# College age children at home



## Ittakestwo (Apr 22, 2012)

I have a few college age chldren living at home. they have jobs and are full time students. 

I want to help them as much as I can ... I know that life is tough out there in the real world... I want to do what i can.

Problem: they do NOT clean up after themselves. Not dishes, not in the bathrooms that we share, not there shared bedroom area, you get the picture.

I have never wanted to charge my chldren while they lived with us... I have made empty threats and only followed through on one but didn't last very long. 

Husband does NOT enforce anything with them... he avoids any conflict like the plague... therefore, If I do not enforce any rules they are not followed. i hate being the military mom... feel that this is coming between me and my children... not enjoying them like I would like to....more frustrated and resentful towards them.

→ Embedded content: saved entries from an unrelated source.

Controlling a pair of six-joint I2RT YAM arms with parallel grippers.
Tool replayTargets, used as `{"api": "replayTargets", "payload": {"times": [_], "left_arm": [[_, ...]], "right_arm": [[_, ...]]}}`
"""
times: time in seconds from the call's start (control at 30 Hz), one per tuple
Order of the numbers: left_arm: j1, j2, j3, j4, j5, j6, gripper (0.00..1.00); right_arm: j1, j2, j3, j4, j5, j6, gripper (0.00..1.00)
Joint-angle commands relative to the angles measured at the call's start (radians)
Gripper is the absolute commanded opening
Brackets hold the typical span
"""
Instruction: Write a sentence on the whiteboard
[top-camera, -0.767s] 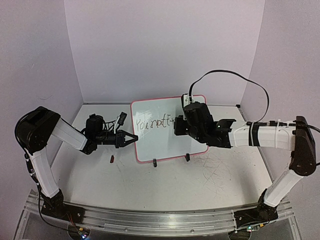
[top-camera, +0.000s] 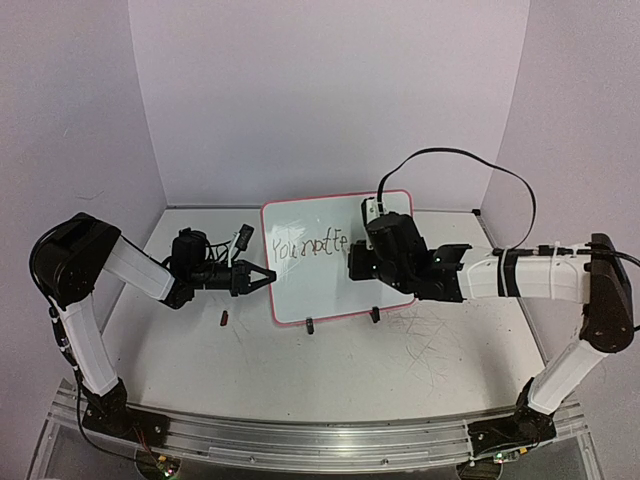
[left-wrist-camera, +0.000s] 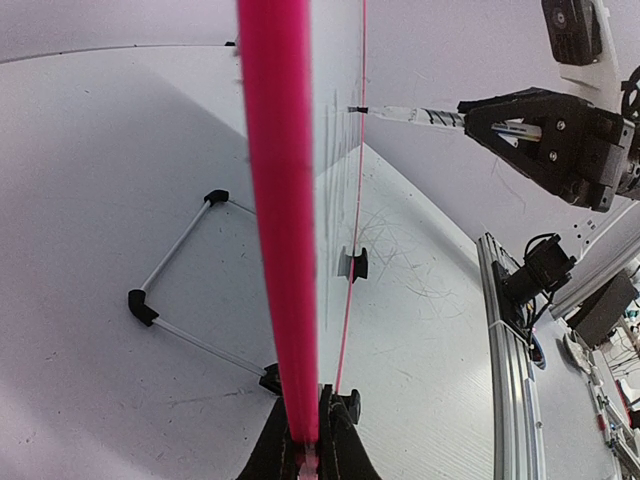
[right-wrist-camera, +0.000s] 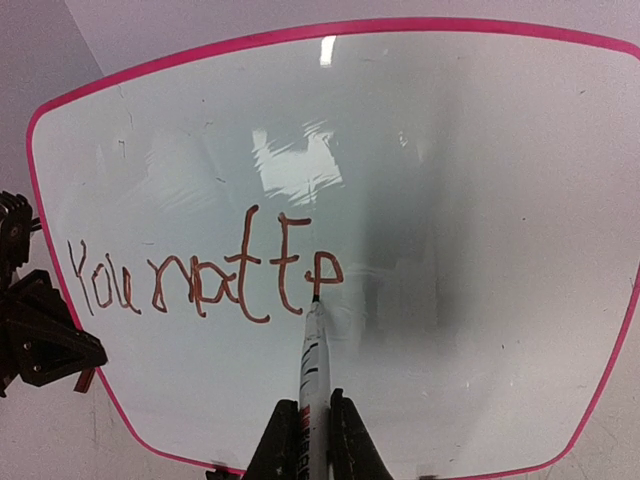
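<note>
The whiteboard, white with a pink-red rim, stands upright near the middle of the table. The sentence runs from its left edge to about mid-board, and in the right wrist view the sentence reads roughly "You nottEp". My left gripper is shut on the board's left rim, which fills the left wrist view as a pink rim between the left gripper jaws. My right gripper is shut on a white marker. The marker's tip touches the board under the last letter.
A small dark red piece lies on the table left of the board. Two black clip feet hold the board's lower edge, and a wire stand sits behind it. A black cable arcs over the right arm.
The right arm has shifted slightly to the right, and the writing has gained a letter at its right end. The left arm and the board have not moved.
</note>
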Motion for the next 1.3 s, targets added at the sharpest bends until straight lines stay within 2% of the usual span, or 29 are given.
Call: {"api": "replayTargets", "payload": {"times": [0.0,0.27,0.57,1.27], "left_arm": [[-0.006,-0.011,0.024,-0.038,-0.058,0.041,0.0],[-0.006,-0.011,0.024,-0.039,-0.058,0.042,0.0],[-0.006,-0.013,0.026,-0.039,-0.057,0.041,0.0],[-0.006,-0.01,0.026,-0.039,-0.057,0.044,0.0]], "right_arm": [[0.0,-0.03,-0.02,-0.033,0.003,0.022,0.0],[-0.002,-0.076,-0.003,-0.037,0.092,-0.011,0.0],[-0.025,-0.087,-0.012,0.041,-0.013,-0.029,0.0],[-0.037,-0.027,0.038,0.046,-0.002,-0.06,0.0]]}}
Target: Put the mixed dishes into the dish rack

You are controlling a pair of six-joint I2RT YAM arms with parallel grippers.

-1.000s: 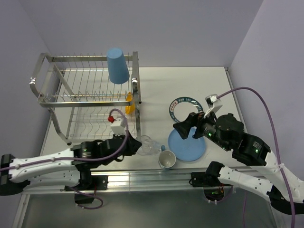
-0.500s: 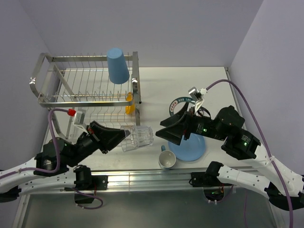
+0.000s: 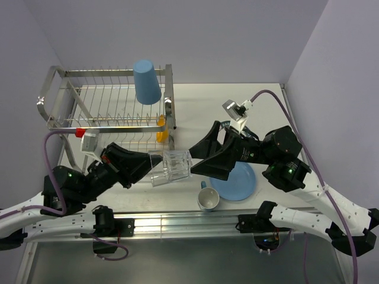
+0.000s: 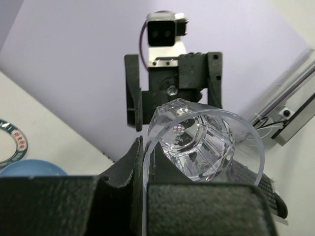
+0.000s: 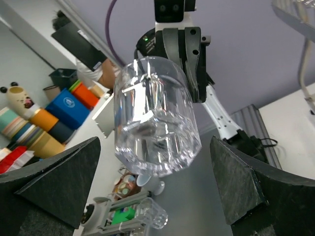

Any advice on what I should do... I hate being the parent that always sets the rules!


----------



## Cherry (Sep 23, 2009)

Do you end up picking up after them to keep peace? Stop doing it. Your kids will get tired of not having clean clothes or dishes. It might gross you out not to do it, but they are adults now. If they are living there rent free, eating y'alls food, using y'alls electricity and water, make them appreciate what they have. _Posted via Mobile Device_


----------



## cherokee96red (Apr 23, 2011)

Being a survivor of a teenage daughter and a now 20 something son, I can share what I did. Stopped cleaning their rooms (my way, thoroughly) before they were 10. Encouraged their attempts at cooking, laundry, housecleaning, etc. Rule for laundry was if it ain't in the hamper, it ain't gettin' washed (that one led to them learning how to do their own laundry 'cause apparently it was easier to do that rather than walk to the hamper and put the dirty item in).

I worked full time outside the home for a long time. They had to learn how to do these things themselves. Now DD is almost 19 and goes on pretty regular cleaning benders. DS, eh, not so much but think that may change as he is now married and a new father. 

Both love to cook and do pretty well at it but dishes, ugh, that's another story.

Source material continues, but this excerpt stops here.